Adrian Hong: The theme “Forces of Change” is a way to highlight the strong movements, energies and people that are driving major shifts in the world, particularly in Africa and Asia, the regions in which Erik and I work.

How do your professional backgrounds and interests complement each other as co-curators for this session?

Hersman: As a technologist based in Kenya, I tend to focus on Africa, specifically in the fields of technology and business. Adrian is a sociopolitical strategist and advisor engaged in Asia, North Africa and the Middle East. Both of us have been involved with the frontlines of technology use in these regions during political change and unrest, as well as for business. This made it easy to tap into our knowledge of people and organizations in each region to bring interesting insights into the TED community.

Hong: Erik and I both tend to travel quite a bit and come across people, players and insights that aren’t always readily accessible or apparent from a distance. We’re both excited to be able to highlight some of those in this session. Erik and I have also known each other for years — we were both in the first class of TED Fellows and TED Senior Fellows. We also share an affinity for promoting innovation and forward-thinking in austere and challenging environments.

How did you go about choosing speakers?

Hong: We both tried to find speakers who represent the future that is being made now — voices that are heralding, in some way, what is to come in places that are also critically important to their respective regions, as well as globally. There are some real shifts underway now, just under the surface, that will reshape entire industries, continents and interests. We’re quite fortunate to have been able to grab some speakers who are at the forefront of either leading the charge, or of understanding shifts that may be less apparent to the untrained eye.

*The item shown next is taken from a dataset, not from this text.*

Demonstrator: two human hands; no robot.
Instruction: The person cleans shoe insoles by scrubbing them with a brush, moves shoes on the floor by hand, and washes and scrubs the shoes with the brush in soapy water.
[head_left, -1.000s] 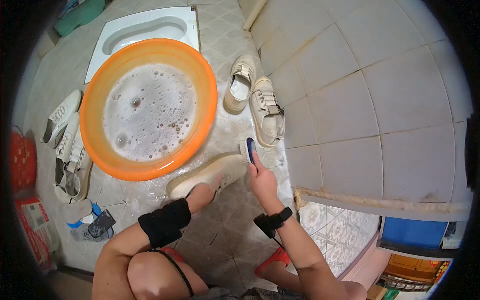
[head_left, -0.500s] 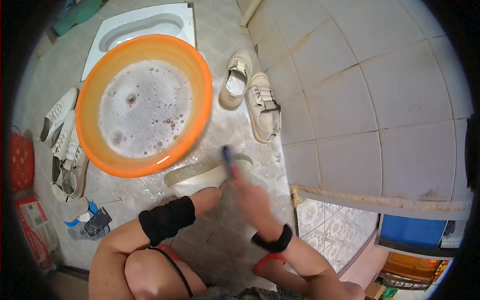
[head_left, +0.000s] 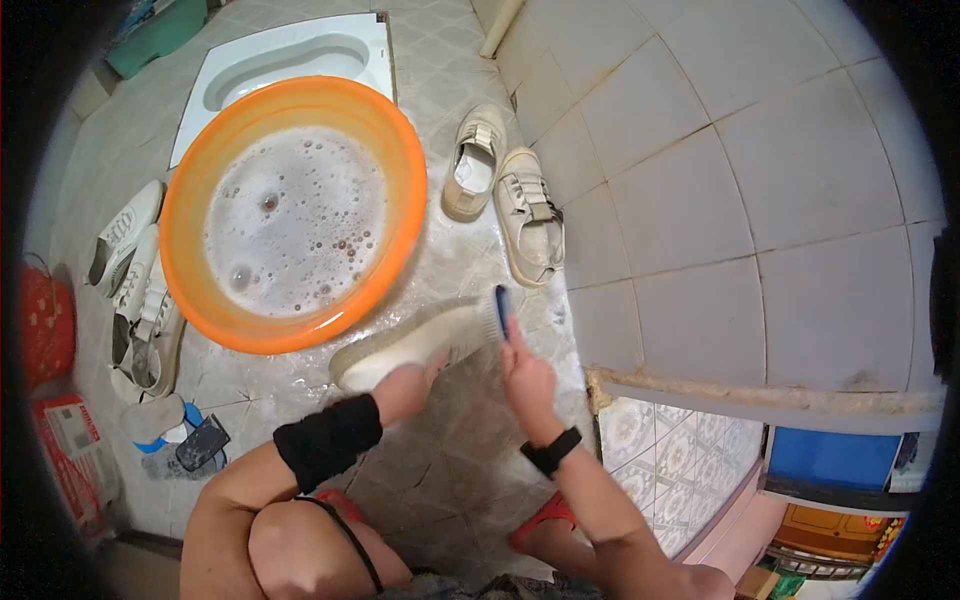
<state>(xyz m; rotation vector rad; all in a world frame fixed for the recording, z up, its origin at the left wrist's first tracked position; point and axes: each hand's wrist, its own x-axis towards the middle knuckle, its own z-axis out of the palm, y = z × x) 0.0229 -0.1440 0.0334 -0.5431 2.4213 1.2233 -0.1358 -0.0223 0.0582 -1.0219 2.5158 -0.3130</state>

Hersman: Looking for speakers was a lot harder than I first imagined. It’s not just important to find someone doing something interesting, new or insightful, but also someone who can tell the story of what they do in a way that resonates. We ended up starting from the very top, the people we admire and who are actively involved in doing some of the most exciting things, or doing the best job at researching or writing about their work. Luckily, almost all of these people were available, so we’re excited to introduce them from the TED stage in Edinburgh.